*Prompt:* Copy out each line of the listing below that contains the word "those".

▽

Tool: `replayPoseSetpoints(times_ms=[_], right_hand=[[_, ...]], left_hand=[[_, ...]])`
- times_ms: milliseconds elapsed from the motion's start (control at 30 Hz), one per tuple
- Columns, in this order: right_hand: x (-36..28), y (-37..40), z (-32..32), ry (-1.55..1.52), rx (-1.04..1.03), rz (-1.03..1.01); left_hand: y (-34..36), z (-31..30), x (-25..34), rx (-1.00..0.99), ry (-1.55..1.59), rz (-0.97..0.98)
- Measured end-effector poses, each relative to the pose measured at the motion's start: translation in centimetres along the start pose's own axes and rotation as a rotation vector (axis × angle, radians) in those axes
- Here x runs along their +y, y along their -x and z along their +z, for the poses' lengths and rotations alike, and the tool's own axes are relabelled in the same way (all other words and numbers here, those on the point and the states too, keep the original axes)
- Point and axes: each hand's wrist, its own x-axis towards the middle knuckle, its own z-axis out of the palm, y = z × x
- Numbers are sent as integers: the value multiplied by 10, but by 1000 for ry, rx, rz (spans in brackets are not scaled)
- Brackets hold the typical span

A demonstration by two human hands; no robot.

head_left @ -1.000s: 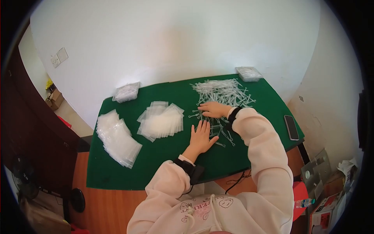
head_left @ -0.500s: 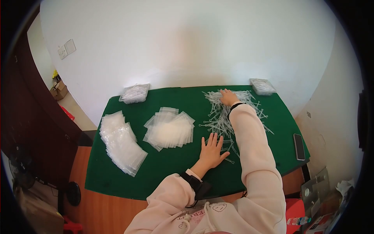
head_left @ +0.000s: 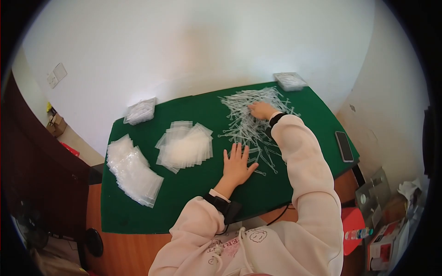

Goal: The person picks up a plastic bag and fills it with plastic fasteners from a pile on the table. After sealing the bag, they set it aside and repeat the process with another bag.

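Note:
A spread pile of thin clear plastic sticks with small loops at their ends point(head_left: 246, 122) lies on the green-covered table point(head_left: 193, 198). My right hand point(head_left: 262, 110) rests on the upper right part of this pile. Its fingers are bent down onto the sticks, their tips partly lost among them, and no stick is lifted. At the pile's near left edge, my left hand point(head_left: 237, 166) lies palm down with fingers spread, its fingertips touching or just beside a few loose sticks.
Fanned clear zip bags point(head_left: 186, 147) lie left of the pile, with another overlapping row of bags point(head_left: 133, 175) further left. Filled clear plastic boxes stand at the back left point(head_left: 140, 111) and back right point(head_left: 291, 81). A phone point(head_left: 344, 147) lies by the right edge.
The head view has turned, shifting the scene left and slightly up. Across the pile, my right hand has come nearer to me from the far edge. My left hand stays spread beside the pile.

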Motion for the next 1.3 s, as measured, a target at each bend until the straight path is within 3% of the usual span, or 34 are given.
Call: replayPoseSetpoints(times_ms=[100,200,333,533,600,833,900,967,1033,1133,1233,1300], right_hand=[[4,21,-1,-12,51,-49],[43,16,11,-166,321,-251],[88,75,-19,-219,122,52],[144,161,16,-222,46,237],[140,183,25,-236,35,264],[70,211,35,-268,50,10],[57,214,34,-350,33,-57],[40,217,36,-281,22,26],[24,220,37,-144,0,184],[1,228,46,-79,31,119],[-5,230,45,-40,38,70],[-9,230,46,-25,31,35]], left_hand=[[2,2,0,9,3,12],[1,2,-2,13,11,11],[5,2,-3,10,16,33],[2,1,0,-62,-9,38],[3,2,2,-79,-1,43],[7,-1,7,-53,62,130],[7,-6,6,-67,40,58],[7,-8,6,-94,2,-85],[7,-4,5,-105,1,-89],[5,-3,2,-120,-9,-97],[6,-6,5,6,-65,-50],[7,-6,6,-38,-64,-71]])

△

*Result of the task:*
- Measured end-effector poses, each relative to the pose measured at the motion's start: translation in centimetres along the start pose's own axes and rotation as a rotation vector (axis × angle, radians) in those axes
- Here x runs along their +y, y along their -x and z along their +z, for the poses' lengths and rotations alike, and the tool's own axes are relabelled in the same way (all other words and numbers here, those on the point and the states too, keep the original axes)

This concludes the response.